Silas Hudson on Independent Thinking

It’s a puzzling thing, how often those who claim to think for themselves – to consider the facts and weigh different perspectives and thereby come to their own conclusions – hold views which just happen to be in lockstep conformity with the dominant narrative.

When the outcome of their intellectual labors is indistinguishable from a lazy regurgitation of the ‘official version’, it makes me wonder why they bothered.

— Silas Hudson

Better the Second Time Around

Creating an entirely new Mars-focused fictional universe has not been quite as difficult as I expected it to be.

I’d been toying with a few concepts for the past several months, and really started getting good ideas while on vacation – primarily about a “noodle incident” that creates the setting for the future history, a number of consequences in the fictional “present day”, and a few of the principal characters. So much came to me while hiking that I had to buy another notebook at Tesco to keep up.

I spent a few days after I got home working out a modified three-act structure that I think will make constructing the plots of the new novels a little easier. But rather than jumping right in to building the plots for a new trilogy, I got distracted by fleshing out the fictional infrastructure. The two play off of each other in interesting ways – I have three documents open at the moment, in which I’m capturing and integrating elements of the future history’s timeline, a large number of characters central to the trilogy (primary, secondary, and tag characters alike), and technological, social, historical, and other developments that happen between “now” (the point of departure) and then. It’s quite entertaining to see how each builds off of the others and suggests new ideas that might not have occurred to me had I tried building the plots first.

While I have a lot of pieces of plot, they haven’t snapped together yet. I can see it coming, though, and it’s got to be more efficient than putting a plot together and then doing the worldbuilding around it to make it work. The latter led to a lot of dead ends with the novel plots in the old project, requiring in some places some contrivances that would have stretched credulity.

In contrast, I hit on the idea of the “Dispatches” as a way to use and extend the worldbuilding that had been done already for the old project, letting the elements of the fictional universe suggest the stories. This worked very well, I think, as most of the Dispatches I outlined had plots with solid, organic endings from the outset.

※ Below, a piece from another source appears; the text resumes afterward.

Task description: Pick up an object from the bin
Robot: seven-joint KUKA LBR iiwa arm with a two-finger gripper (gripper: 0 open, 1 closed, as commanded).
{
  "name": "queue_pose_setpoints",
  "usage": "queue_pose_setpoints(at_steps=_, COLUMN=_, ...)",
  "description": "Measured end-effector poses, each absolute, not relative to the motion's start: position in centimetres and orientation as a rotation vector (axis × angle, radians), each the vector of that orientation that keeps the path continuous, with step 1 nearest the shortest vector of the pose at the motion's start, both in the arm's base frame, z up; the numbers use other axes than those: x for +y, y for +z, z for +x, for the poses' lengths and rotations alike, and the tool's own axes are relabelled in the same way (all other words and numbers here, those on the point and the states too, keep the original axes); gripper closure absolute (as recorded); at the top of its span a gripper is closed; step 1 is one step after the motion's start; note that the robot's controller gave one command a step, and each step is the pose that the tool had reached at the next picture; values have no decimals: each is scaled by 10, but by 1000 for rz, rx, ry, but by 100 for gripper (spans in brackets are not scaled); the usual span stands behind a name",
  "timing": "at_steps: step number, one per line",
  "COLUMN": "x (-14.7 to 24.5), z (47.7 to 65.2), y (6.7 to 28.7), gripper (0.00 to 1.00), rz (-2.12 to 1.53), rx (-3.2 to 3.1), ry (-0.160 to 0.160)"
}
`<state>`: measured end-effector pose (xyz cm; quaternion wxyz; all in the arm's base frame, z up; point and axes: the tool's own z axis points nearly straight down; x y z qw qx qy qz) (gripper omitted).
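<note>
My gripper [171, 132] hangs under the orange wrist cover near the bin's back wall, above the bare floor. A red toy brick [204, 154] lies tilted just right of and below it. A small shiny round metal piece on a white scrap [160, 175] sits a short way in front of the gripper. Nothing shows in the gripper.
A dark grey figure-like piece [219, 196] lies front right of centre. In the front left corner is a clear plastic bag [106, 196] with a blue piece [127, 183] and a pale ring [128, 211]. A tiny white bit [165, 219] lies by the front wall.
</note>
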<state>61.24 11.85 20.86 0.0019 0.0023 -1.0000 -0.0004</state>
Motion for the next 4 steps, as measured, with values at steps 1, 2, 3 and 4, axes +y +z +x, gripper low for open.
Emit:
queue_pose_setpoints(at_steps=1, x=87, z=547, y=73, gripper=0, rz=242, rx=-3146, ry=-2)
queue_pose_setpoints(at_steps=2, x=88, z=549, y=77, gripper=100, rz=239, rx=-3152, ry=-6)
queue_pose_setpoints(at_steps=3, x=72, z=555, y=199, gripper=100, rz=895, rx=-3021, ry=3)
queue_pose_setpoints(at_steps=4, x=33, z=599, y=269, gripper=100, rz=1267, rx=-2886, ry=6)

The one thing that does chap my ass about this is all the things that I predicted in the old project’s future history that then materialized in the real world (browse the entries under the “Life Imitates Art” category for a small taste of these). Maybe I’m good at projecting trends and foreseeing innovations and their consequences – but maybe I’m not, and just got lucky the first time around.

As more comes together, I’ll start laying out here what that future history looks like, the key events and technological developments that shape the next forty years. I’ll also change the site name and update the layout once I decide what I want to call the new project.

Back From Vacation

Sadly, not much of what I did was very relevant to writing, unlike previous big adventure trips – most of the trip had to do with medieval and pre-WWI history rather than exotic locations or futuristic (or futurizable) settings.

You never know, though. The rise and fall of the Habsburgs and the shifting borders and power politics in the Kingdom of Hungary back in the day may prove useful. Somehow. If I were to write a Dune-style epic on Mars, perhaps.

The one thing that I can see as useful is the visits to several skansens – the Slovak equivalent of Brigadoon (a living village minimally changed from 1800 due to its remoteness and inaccessibility), another Slovak village combined from elements saved from a nearby dam project and representing 1880-1900, and the Roman village of Carnuntum with a number of (meticulous but still somewhat speculative) reconstructions of Roman homes, shops, and public buildings from around 350.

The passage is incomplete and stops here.